Primary LanguagePythonMIT LicenseMIT

Tetris

Introduction

This project includes the source code of NIPS 2018 paper:

@incollection{NIPS2018_7666,
  title = {TETRIS: TilE-matching the TRemendous Irregular Sparsity},
  author = {Ji, Yu and Liang, Ling and Deng, Lei and Zhang, Youyang and Zhang, Youhui and Xie, Yuan},
  booktitle = {Advances in Neural Information Processing Systems 31},
  editor = {S. Bengio and H. Wallach and H. Larochelle and K. Grauman and N. Cesa-Bianchi and R. Garnett},
  pages = {4119--4129},
  year = {2018},
  publisher = {Curran Associates, Inc.},
  url = {http://papers.nips.cc/paper/7666-tetris-tile-matching-the-tremendous-irregular-sparsity.pdf}
}

Please cite this paper if you use the code.

Documentation

Speedup

The 'speedup' folder contains code and result for speedup. To run this code, make sure tensorflow, pytorch and blocksparse (from OpenAI) are installed.

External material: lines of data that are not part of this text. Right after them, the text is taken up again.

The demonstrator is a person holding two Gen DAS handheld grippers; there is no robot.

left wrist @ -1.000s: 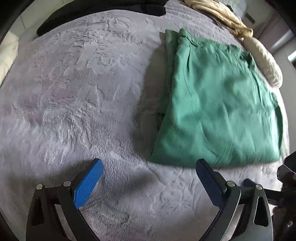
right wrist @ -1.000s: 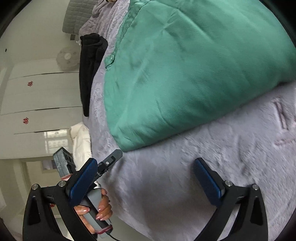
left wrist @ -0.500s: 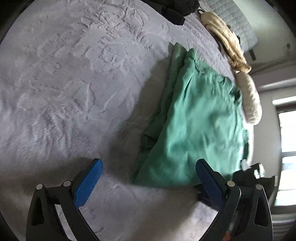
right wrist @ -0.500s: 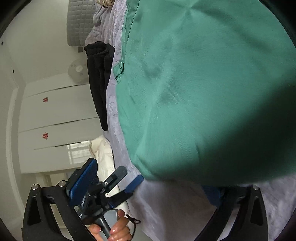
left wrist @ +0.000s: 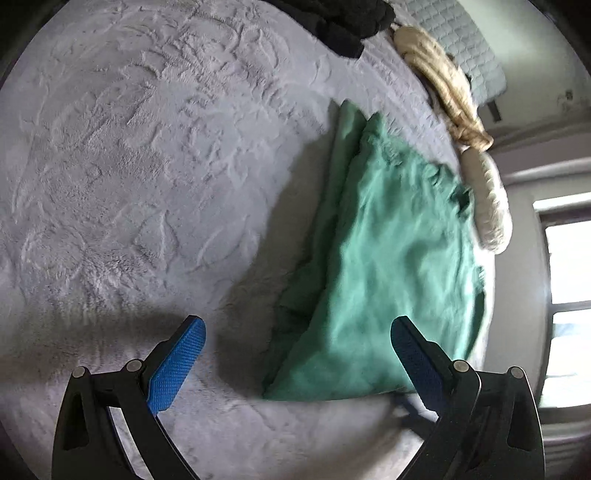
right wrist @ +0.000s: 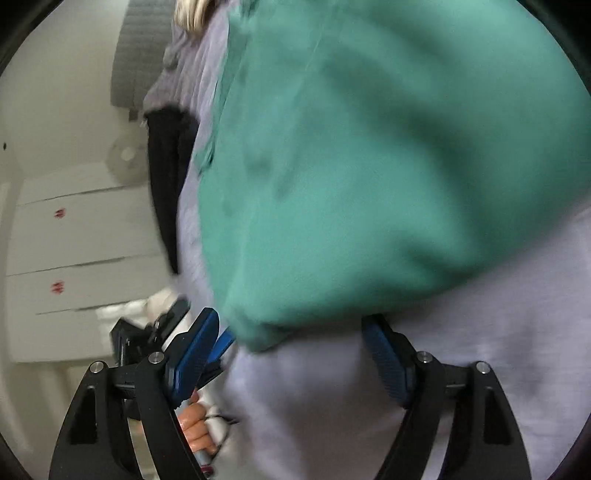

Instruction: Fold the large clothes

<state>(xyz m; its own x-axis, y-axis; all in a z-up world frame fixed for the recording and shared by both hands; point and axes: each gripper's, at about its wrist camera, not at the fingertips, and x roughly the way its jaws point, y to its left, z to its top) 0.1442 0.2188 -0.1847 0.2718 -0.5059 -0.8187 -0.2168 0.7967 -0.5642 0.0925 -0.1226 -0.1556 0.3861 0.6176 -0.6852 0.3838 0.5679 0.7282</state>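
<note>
A folded green garment lies on the grey plush bedspread. My left gripper is open just above the bed, and the garment's near left corner lies between its blue pads without touching them. In the right wrist view the garment fills the upper right. Its near corner dips between the fingers of my right gripper. Those jaws are closing, and the pads stand clear of the cloth. Behind the right gripper's left finger I see the left gripper and the hand holding it.
A black garment, a twisted beige cloth and a cream roll lie along the bed's far edge. A window is beyond the bed on the right. White cupboard doors stand past the bed's side.
The left gripper has swung and rolled toward the garment's near left corner. The right gripper pushed in at the garment's edge, drew back a little, and its jaws have narrowed.
</note>
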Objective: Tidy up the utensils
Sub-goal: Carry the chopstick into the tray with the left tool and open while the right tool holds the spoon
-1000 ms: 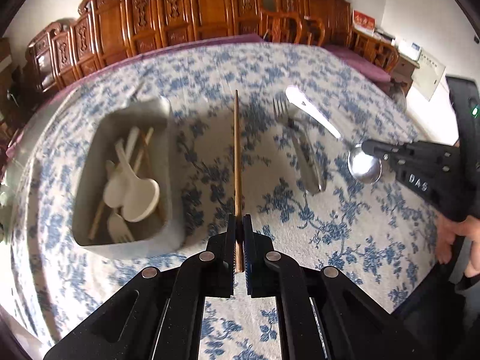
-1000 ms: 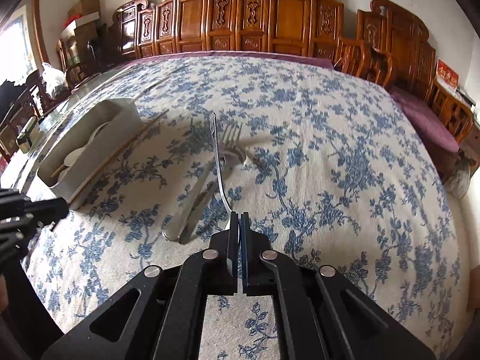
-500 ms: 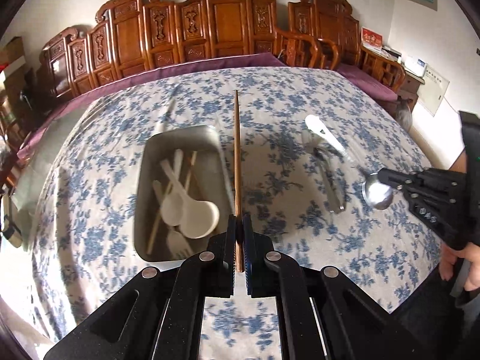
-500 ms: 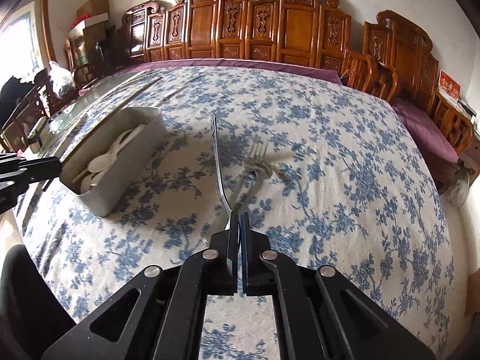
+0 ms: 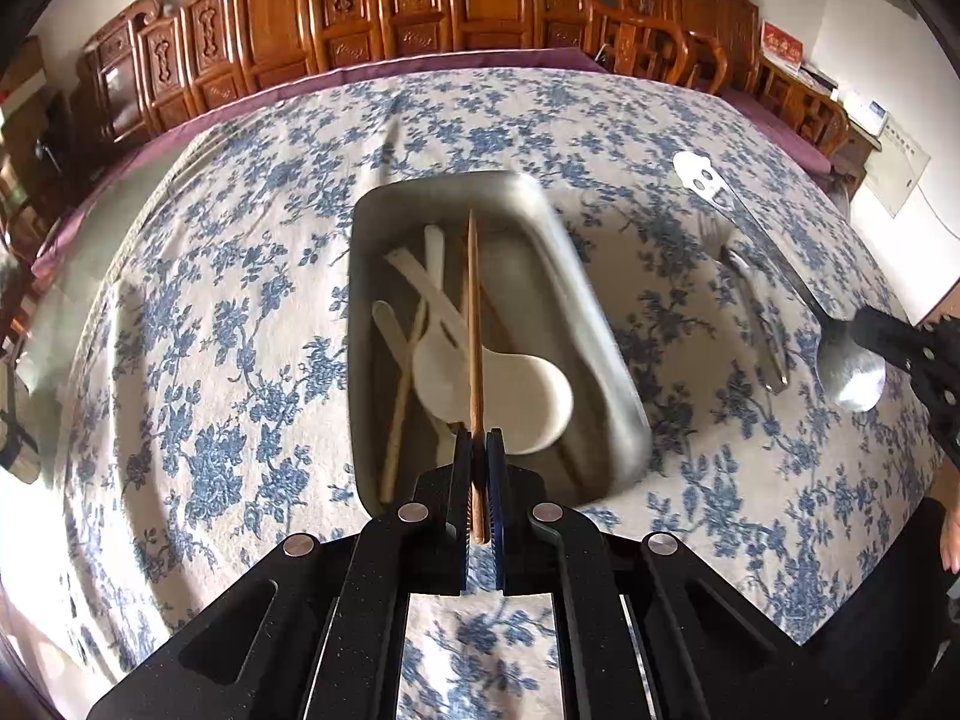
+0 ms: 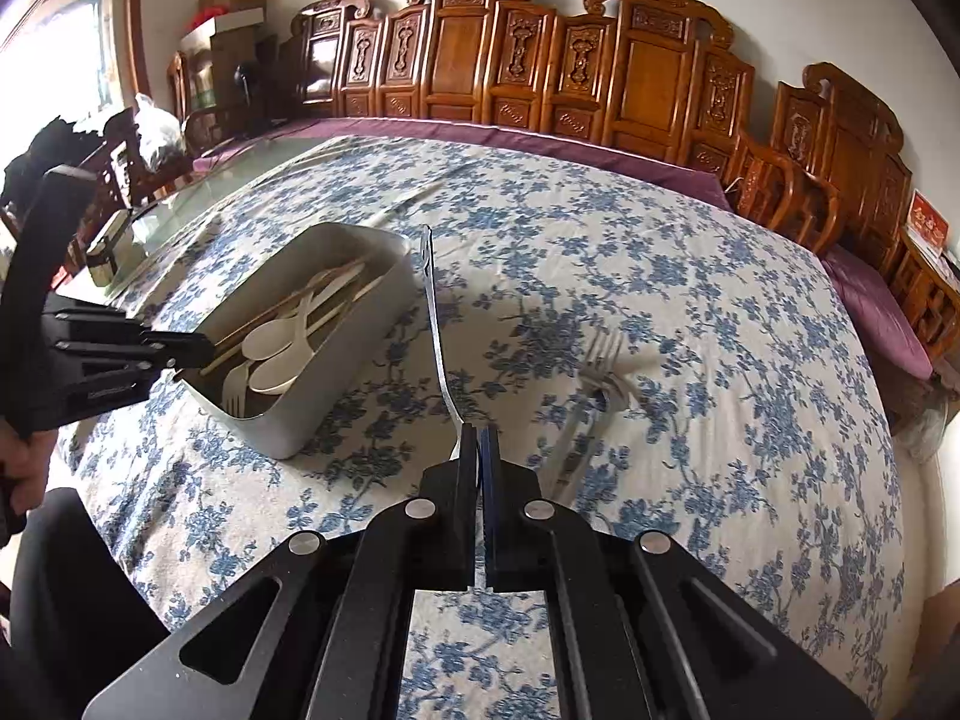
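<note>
My left gripper (image 5: 478,441) is shut on a wooden chopstick (image 5: 474,324), which points forward over the inside of the metal tray (image 5: 588,312). In the tray lie white spoons (image 5: 510,396), a white fork and other chopsticks. My right gripper (image 6: 478,438) is shut on a metal spoon (image 6: 435,324), held above the cloth just right of the tray (image 6: 336,384). The left wrist view shows that spoon (image 5: 852,372) with its bowl at the right gripper (image 5: 858,321). A metal fork (image 6: 594,384) lies on the tablecloth to the right. The left gripper (image 6: 207,348) hangs at the tray's near end.
A blue floral cloth covers the large table (image 6: 690,300). Carved wooden chairs (image 6: 600,72) line its far side. A small jar (image 6: 108,246) stands on the glass at the left edge. A person's hand (image 6: 24,462) holds the left gripper's handle.
The left gripper has carried the chopstick sideways from over the bare cloth to over the tray. The right gripper has lifted the spoon and brought it closer to the tray. The fork stays put.
</note>
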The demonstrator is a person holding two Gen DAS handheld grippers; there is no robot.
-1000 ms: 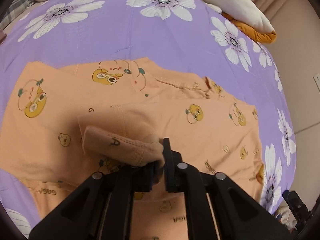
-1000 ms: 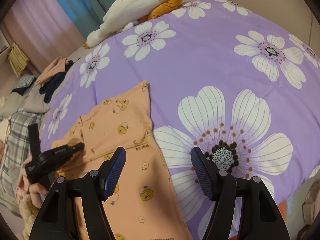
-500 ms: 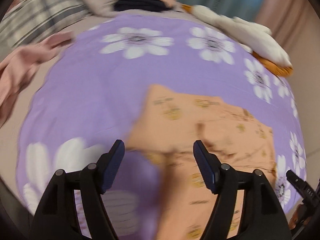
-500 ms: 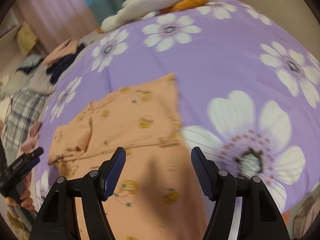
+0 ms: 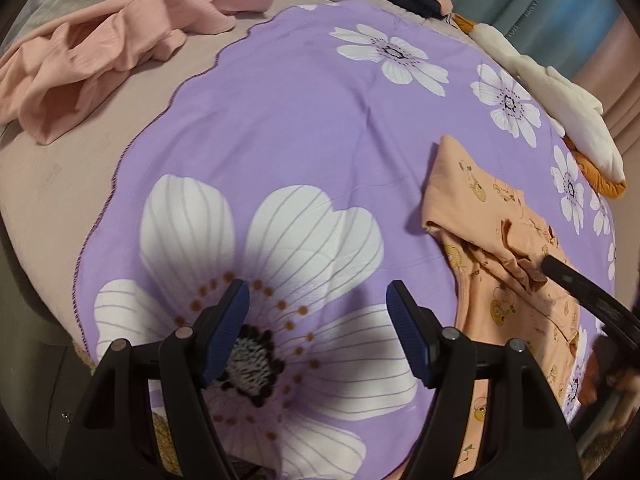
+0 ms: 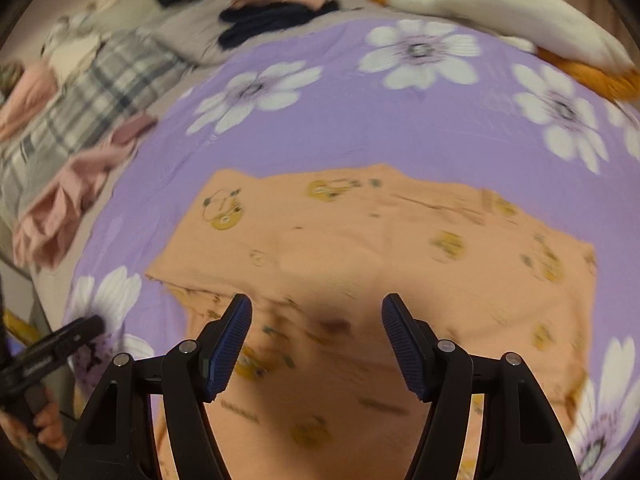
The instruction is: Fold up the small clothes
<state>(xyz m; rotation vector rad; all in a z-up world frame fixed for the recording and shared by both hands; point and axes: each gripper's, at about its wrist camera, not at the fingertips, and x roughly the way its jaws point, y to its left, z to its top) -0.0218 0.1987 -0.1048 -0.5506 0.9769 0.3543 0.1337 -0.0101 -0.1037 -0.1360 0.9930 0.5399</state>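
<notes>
Orange, cartoon-printed, the one small garment (image 6: 376,264) lies blurred, perhaps partly folded, on the purple floral blanket (image 5: 280,120), both the left claw (image 5: 318,336) and right claw (image 6: 316,344) spread wide, empty.

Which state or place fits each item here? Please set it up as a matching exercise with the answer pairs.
Things:
1. left gripper
2. right gripper
3. orange garment
4. pink garment

States or places:
A. crumpled on the beige bedding, off the purple sheet
B. open, over a large white flower print
C. spread on the purple sheet
D. open, over orange fabric

Pairs: 1-B, 2-D, 3-C, 4-A
</notes>
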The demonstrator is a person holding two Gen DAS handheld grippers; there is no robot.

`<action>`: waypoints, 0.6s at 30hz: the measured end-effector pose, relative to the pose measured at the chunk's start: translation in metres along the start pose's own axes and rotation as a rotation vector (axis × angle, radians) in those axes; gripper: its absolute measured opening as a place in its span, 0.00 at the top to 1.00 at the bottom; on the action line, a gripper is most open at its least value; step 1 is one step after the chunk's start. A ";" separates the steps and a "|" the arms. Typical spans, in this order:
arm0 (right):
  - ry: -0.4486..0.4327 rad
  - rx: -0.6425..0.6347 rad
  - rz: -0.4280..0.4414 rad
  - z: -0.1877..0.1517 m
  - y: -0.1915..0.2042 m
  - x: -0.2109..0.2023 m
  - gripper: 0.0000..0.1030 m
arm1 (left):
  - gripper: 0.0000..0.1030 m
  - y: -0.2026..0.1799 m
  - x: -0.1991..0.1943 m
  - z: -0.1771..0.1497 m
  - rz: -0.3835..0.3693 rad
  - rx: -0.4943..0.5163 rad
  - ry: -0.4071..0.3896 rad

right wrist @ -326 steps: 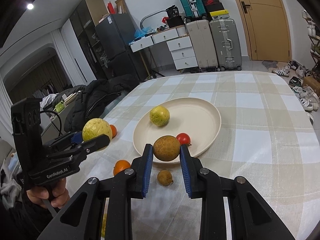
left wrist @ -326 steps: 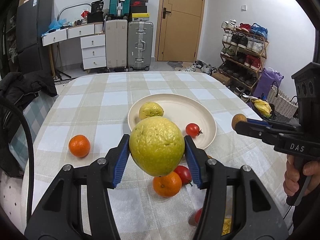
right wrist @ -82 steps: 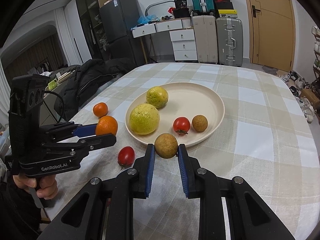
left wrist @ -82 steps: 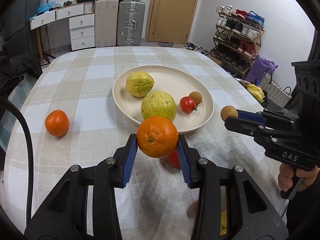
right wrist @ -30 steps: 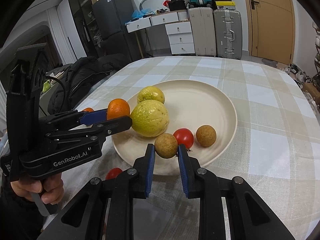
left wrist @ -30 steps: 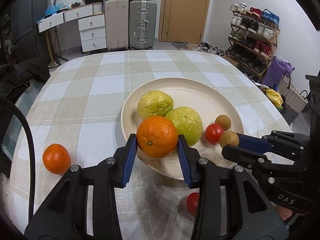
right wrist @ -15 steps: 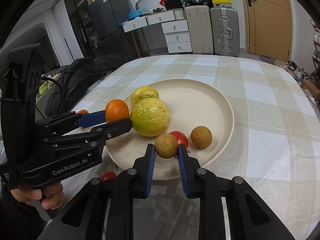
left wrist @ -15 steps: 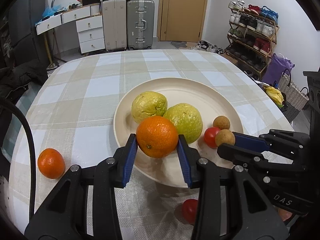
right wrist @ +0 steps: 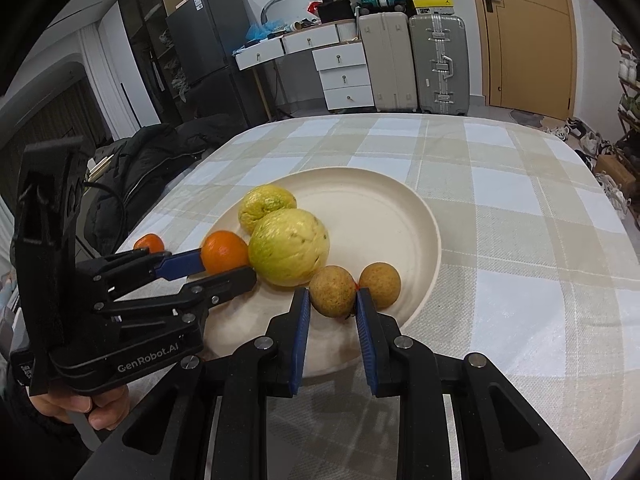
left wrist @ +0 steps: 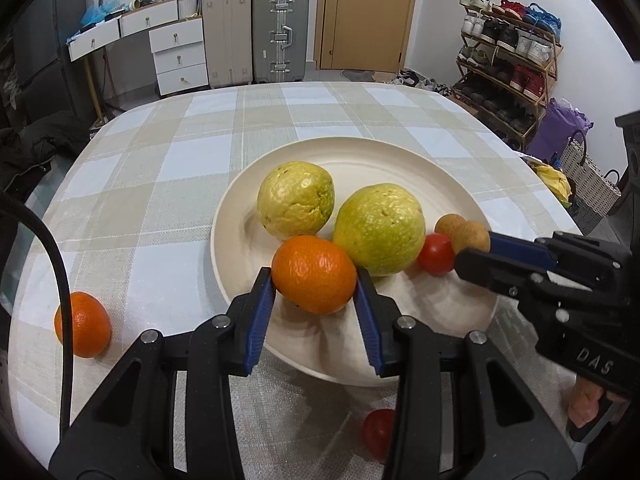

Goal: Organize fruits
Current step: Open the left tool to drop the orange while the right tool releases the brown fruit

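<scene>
My left gripper (left wrist: 315, 280) is shut on an orange (left wrist: 314, 273) and holds it over the near left part of the cream plate (left wrist: 372, 152). It also shows in the right wrist view (right wrist: 224, 255). My right gripper (right wrist: 332, 298) is shut on a small brown fruit (right wrist: 332, 290) over the plate's near right edge. On the plate lie two yellow-green guavas (left wrist: 296, 199) (left wrist: 380, 228), a cherry tomato (left wrist: 437, 253) and another brown fruit (right wrist: 380, 284).
A second orange (left wrist: 83, 324) lies on the checked tablecloth (left wrist: 132, 184) left of the plate. A red tomato (left wrist: 378, 432) lies near the front edge. Suitcases, drawers and a shoe rack stand beyond the table.
Both grippers have moved forward with their fruit, further over the plate and closer to the guavas. Both stay shut.
</scene>
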State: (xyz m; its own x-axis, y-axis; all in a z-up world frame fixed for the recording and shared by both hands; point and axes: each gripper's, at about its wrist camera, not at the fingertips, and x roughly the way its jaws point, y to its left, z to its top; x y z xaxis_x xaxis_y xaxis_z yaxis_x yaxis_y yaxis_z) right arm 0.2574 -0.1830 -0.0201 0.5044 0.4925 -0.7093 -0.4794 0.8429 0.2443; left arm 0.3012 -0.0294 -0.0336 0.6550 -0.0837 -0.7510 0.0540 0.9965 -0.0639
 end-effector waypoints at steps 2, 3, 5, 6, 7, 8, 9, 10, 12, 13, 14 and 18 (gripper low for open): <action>-0.002 0.011 0.001 0.003 -0.005 0.001 0.77 | 0.64 -0.002 0.002 0.000 0.003 0.010 0.004; -0.002 0.016 0.001 0.004 -0.006 0.001 0.77 | 0.64 -0.003 0.003 0.000 0.007 0.014 0.004; -0.003 0.019 0.002 0.006 -0.008 0.002 0.77 | 0.64 -0.005 0.004 -0.001 0.015 0.022 0.005; -0.003 0.018 0.000 0.007 -0.007 0.002 0.77 | 0.64 -0.006 0.004 -0.001 0.016 0.026 0.005; -0.004 0.015 -0.001 0.007 -0.007 0.003 0.77 | 0.64 -0.006 0.004 -0.001 0.015 0.028 0.005; -0.004 0.016 -0.001 0.008 -0.008 0.003 0.77 | 0.64 -0.006 0.003 -0.001 0.012 0.027 0.005; -0.004 0.018 -0.002 0.008 -0.008 0.003 0.77 | 0.64 -0.005 0.003 -0.001 0.009 0.028 0.005; -0.005 0.020 -0.003 0.008 -0.008 0.004 0.77 | 0.64 -0.005 0.003 -0.001 0.007 0.027 0.007; -0.003 0.021 -0.003 0.008 -0.008 0.003 0.77 | 0.64 -0.005 -0.001 -0.001 0.005 0.024 0.008; -0.001 0.021 0.001 0.008 -0.008 0.003 0.75 | 0.63 -0.005 -0.003 -0.002 0.003 0.022 0.007; -0.002 0.020 0.001 0.007 -0.007 0.001 0.73 | 0.63 -0.005 -0.006 -0.002 0.000 0.022 0.004; -0.031 0.016 -0.003 0.004 -0.006 -0.010 0.66 | 0.36 -0.004 -0.025 -0.007 0.009 0.032 -0.037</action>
State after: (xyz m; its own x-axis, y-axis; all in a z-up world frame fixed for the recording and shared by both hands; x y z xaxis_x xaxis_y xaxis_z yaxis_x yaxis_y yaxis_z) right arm 0.2584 -0.1916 -0.0117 0.5276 0.4962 -0.6895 -0.4664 0.8476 0.2532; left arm 0.2794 -0.0310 -0.0189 0.6831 -0.0753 -0.7265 0.0714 0.9968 -0.0362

We have sparse and dense result for convolution and matrix multiplication. The sparse cases are based on blocksparse library with tensorflow. The baseline cases are based on pytorch because tensorflow does not support convolution without cudnn, and we plan to use cublas as baseline.

To get the results, just run the four python code in speedup folder. For conv_sparse.py, you should specify the configuration file (see example) as the command line argument.

Accuracy

The 'accuracy' folder contains code and configurations for accuracy. To run this code, make sure pytorch, torchvision are installed and run the following command to prune and fine-tune the model.

CUDA_VISIBLE_DEVICES=0 python -W ignore main.py /path/to/ImageNet/ "config.json" --arch=VGG16_bn --lr=1e-3 --batch-size=64 --prefix=VGG16_bn

You should specify the path to ImageNet dataset, the model architecture used (in torchvision), and the pruning configurations (the json file, see example).

We have provide many configuration files (all the json files). It provide the block size for each dimension of each layer and the pruning rates.

Important notes

Pruning codes are implemented on GPU. It takes about 1 minute and 12GB GPU memory to prune VGG16. Make sure your GPU device provides enough memory.